• [Required action]: Look through the entries that follow and return each line that has the string "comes".

== Information provided ==

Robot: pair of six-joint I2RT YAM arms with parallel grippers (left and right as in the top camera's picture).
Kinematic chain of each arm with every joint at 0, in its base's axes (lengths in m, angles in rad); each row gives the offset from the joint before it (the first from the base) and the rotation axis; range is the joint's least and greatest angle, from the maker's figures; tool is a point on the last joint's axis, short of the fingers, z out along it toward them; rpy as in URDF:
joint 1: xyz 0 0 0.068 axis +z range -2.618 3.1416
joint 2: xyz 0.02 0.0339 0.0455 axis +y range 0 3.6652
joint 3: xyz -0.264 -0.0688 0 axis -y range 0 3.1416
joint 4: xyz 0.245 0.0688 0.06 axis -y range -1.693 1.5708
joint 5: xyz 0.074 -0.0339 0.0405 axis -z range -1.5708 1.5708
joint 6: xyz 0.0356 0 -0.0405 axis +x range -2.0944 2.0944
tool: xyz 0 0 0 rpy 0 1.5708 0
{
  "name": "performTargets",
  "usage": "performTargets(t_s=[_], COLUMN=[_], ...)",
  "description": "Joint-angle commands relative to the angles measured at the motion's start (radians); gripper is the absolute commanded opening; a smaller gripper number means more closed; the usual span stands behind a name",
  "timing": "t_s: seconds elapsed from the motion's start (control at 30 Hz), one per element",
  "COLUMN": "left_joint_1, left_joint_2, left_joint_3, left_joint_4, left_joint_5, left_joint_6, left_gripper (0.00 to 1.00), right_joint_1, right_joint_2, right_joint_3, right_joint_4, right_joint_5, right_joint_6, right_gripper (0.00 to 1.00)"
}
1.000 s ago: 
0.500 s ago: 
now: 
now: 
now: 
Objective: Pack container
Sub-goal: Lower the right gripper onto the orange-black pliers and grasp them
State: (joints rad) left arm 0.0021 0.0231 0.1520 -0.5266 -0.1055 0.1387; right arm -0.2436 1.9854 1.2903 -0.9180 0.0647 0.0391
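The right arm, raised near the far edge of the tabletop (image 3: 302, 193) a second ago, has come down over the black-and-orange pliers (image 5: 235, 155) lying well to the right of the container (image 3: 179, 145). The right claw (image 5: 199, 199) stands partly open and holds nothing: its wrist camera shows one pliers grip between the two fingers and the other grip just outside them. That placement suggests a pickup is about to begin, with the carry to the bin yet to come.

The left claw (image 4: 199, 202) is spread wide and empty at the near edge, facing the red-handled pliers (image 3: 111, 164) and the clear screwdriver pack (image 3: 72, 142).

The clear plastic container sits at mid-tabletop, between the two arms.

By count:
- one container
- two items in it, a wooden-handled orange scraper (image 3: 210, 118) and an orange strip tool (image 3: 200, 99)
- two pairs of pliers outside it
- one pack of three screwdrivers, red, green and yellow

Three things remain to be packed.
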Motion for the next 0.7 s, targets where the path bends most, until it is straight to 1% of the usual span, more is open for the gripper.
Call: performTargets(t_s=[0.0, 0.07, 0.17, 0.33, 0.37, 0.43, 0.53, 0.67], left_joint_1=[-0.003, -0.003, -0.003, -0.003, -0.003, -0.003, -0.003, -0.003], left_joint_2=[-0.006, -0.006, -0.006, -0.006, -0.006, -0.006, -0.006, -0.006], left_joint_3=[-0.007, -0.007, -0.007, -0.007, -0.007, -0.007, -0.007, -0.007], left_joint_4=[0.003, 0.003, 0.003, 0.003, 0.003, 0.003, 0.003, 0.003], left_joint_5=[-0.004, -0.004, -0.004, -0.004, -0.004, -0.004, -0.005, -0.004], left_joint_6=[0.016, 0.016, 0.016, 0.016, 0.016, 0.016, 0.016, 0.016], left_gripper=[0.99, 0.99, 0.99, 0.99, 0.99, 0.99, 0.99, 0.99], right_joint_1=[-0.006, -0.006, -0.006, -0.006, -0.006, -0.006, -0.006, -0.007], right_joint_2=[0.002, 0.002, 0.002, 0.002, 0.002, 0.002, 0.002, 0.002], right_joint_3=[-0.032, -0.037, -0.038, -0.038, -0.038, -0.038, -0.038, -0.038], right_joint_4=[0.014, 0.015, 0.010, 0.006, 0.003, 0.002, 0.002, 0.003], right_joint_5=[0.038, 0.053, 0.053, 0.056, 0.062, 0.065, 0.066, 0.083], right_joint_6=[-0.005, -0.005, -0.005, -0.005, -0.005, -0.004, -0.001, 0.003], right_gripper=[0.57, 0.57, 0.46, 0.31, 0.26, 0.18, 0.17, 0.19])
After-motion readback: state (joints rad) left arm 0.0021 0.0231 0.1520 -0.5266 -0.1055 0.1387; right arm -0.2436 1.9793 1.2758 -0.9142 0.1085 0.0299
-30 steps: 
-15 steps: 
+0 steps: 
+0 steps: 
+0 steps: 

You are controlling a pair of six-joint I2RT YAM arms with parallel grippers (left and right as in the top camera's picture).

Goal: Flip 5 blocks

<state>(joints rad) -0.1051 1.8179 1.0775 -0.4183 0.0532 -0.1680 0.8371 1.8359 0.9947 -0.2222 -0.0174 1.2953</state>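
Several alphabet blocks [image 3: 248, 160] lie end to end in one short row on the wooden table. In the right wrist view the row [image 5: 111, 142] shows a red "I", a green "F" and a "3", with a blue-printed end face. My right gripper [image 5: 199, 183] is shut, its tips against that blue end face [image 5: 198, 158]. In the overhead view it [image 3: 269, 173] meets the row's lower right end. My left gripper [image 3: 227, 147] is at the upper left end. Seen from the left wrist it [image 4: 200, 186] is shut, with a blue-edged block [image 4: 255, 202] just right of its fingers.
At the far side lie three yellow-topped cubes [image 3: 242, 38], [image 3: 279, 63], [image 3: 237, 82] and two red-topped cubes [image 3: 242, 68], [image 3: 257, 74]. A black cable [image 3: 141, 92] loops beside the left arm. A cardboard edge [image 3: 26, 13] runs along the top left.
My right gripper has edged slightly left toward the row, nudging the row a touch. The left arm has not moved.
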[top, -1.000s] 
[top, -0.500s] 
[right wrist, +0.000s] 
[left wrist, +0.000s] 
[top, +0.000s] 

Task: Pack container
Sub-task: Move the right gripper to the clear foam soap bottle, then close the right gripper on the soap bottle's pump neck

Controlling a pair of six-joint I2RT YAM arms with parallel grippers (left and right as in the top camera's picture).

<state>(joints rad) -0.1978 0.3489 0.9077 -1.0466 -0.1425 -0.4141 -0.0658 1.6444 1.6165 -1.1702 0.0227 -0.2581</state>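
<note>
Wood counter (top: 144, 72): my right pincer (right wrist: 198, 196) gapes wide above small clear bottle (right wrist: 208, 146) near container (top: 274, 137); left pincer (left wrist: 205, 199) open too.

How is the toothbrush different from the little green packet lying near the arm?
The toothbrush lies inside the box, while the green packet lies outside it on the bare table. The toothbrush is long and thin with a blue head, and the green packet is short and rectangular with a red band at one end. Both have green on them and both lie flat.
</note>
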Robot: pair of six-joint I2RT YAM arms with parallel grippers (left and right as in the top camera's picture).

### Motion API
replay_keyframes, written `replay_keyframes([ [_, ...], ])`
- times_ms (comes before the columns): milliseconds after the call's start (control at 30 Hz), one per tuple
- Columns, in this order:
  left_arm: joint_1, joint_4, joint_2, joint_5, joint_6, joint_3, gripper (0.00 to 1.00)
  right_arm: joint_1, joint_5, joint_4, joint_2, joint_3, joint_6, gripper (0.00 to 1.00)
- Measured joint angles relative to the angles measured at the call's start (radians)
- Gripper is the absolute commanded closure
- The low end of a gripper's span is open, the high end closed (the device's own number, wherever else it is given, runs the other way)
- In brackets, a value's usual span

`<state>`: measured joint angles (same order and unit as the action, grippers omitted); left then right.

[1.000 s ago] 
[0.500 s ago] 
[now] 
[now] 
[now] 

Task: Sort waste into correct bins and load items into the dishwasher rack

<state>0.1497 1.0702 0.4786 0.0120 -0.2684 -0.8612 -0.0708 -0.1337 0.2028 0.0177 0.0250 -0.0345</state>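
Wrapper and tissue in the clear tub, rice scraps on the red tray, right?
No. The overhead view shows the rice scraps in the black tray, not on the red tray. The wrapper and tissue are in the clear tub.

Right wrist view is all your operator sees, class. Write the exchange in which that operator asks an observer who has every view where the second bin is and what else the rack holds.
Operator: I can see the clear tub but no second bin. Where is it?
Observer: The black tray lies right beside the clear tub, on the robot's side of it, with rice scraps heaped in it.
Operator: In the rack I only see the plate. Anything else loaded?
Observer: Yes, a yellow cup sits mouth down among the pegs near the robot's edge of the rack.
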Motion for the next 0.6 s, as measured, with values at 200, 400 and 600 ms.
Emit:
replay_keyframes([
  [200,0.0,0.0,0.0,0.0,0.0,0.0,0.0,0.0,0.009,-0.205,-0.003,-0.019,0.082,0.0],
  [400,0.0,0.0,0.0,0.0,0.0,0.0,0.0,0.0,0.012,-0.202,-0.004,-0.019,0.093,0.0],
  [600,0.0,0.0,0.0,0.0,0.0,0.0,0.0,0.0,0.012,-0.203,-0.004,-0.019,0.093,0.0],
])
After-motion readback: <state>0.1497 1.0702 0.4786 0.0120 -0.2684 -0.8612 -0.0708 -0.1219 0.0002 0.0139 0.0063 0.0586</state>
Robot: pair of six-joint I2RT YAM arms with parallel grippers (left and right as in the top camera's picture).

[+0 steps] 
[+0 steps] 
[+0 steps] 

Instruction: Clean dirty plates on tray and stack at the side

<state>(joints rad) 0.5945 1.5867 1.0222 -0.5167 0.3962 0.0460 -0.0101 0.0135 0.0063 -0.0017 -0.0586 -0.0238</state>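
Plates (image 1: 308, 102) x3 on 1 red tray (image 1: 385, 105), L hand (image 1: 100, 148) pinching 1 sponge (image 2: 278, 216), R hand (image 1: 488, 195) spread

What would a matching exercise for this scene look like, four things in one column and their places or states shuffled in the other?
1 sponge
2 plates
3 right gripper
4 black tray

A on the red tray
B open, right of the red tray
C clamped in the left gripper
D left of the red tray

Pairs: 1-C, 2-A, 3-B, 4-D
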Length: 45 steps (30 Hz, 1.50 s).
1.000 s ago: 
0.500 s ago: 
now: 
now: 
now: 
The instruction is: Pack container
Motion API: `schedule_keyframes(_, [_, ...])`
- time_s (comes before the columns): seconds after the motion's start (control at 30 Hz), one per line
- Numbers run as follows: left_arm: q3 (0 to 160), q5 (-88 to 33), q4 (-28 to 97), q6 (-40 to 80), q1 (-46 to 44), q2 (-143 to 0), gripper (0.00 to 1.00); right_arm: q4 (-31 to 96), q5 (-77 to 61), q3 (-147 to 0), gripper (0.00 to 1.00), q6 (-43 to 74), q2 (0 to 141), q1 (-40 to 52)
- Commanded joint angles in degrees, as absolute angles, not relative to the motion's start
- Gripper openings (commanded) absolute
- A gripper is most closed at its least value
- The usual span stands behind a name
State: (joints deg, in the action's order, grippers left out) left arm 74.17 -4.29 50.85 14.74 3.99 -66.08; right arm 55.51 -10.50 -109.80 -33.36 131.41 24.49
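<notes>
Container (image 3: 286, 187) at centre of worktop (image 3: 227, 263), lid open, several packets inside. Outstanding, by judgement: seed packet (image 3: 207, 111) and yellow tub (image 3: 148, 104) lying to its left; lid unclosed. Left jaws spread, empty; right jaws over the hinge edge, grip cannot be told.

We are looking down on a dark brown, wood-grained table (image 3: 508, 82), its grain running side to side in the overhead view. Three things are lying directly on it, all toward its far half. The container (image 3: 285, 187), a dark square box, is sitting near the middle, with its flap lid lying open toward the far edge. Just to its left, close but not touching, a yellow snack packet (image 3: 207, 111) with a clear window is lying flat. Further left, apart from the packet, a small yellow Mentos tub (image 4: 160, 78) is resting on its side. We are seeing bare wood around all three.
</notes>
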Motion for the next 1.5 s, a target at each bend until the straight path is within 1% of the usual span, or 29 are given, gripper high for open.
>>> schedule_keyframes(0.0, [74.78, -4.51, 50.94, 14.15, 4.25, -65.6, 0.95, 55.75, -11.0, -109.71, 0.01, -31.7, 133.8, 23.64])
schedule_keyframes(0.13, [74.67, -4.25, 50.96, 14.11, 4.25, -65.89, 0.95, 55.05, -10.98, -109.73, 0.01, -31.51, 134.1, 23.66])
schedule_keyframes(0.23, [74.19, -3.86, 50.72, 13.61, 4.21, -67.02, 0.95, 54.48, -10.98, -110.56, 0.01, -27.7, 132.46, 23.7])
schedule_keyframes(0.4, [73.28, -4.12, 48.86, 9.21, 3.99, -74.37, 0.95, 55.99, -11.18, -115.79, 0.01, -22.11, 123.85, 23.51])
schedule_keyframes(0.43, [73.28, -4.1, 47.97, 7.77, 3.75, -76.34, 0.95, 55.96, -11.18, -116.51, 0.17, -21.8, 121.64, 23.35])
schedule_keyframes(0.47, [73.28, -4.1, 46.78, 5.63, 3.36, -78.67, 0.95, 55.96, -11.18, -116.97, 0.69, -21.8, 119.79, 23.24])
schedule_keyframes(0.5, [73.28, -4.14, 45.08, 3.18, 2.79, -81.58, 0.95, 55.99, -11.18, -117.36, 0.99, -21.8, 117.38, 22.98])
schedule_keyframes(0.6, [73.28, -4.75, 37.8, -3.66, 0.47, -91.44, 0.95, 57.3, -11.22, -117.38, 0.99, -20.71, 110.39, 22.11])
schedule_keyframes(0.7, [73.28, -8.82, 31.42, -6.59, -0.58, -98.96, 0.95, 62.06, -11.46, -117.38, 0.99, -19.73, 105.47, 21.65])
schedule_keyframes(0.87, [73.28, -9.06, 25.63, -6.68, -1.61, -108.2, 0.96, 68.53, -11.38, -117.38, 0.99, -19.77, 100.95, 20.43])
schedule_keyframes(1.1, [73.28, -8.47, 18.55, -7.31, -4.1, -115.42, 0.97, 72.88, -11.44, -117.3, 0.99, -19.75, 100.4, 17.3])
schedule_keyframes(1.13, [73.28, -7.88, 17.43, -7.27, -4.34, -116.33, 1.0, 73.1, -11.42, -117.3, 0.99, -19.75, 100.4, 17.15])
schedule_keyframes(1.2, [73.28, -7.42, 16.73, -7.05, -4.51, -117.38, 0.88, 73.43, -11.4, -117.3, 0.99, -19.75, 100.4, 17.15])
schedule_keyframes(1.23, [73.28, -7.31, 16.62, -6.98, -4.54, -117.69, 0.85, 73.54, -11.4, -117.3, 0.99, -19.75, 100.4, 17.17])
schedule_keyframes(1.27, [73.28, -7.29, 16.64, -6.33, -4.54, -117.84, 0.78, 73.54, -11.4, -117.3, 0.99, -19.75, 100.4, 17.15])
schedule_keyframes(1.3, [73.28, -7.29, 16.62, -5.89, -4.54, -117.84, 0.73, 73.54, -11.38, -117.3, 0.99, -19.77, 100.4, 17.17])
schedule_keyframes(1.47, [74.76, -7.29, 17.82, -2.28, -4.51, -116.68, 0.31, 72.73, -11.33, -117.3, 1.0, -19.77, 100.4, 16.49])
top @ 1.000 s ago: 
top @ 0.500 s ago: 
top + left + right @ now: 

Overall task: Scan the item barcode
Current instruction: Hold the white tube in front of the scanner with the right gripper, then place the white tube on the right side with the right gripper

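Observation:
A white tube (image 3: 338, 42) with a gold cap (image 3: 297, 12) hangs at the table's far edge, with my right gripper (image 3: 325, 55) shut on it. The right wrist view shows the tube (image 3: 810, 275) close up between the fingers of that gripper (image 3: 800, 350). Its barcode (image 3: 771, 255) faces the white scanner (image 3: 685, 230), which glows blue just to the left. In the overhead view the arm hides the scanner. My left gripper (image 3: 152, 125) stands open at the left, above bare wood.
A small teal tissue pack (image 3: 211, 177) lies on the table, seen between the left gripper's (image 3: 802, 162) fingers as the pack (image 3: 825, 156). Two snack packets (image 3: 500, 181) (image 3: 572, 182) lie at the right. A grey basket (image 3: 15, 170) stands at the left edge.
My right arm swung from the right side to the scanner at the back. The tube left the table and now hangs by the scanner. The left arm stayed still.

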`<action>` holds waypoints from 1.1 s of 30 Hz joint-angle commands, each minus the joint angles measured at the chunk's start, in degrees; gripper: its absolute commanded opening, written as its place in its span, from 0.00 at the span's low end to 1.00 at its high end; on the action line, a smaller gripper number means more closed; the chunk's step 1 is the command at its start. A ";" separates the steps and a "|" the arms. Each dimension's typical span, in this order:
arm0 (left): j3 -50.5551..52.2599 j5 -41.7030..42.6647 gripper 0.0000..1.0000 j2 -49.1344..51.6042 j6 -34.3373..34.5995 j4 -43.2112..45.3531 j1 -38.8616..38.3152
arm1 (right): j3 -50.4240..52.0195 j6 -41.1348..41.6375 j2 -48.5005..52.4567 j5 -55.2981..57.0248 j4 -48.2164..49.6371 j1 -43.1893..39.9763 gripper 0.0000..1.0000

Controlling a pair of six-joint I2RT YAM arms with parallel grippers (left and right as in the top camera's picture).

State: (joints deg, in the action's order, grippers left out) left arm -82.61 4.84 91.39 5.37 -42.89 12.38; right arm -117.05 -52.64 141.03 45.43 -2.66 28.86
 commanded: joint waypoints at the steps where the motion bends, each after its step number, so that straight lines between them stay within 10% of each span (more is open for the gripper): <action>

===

• [Expected answer]:
- times_ms (comes before the columns): milliseconds after the call's start (control at 30 Hz), one per tuple
- time_s (comes before the columns): seconds after the motion's start (control at 30 Hz), one per line

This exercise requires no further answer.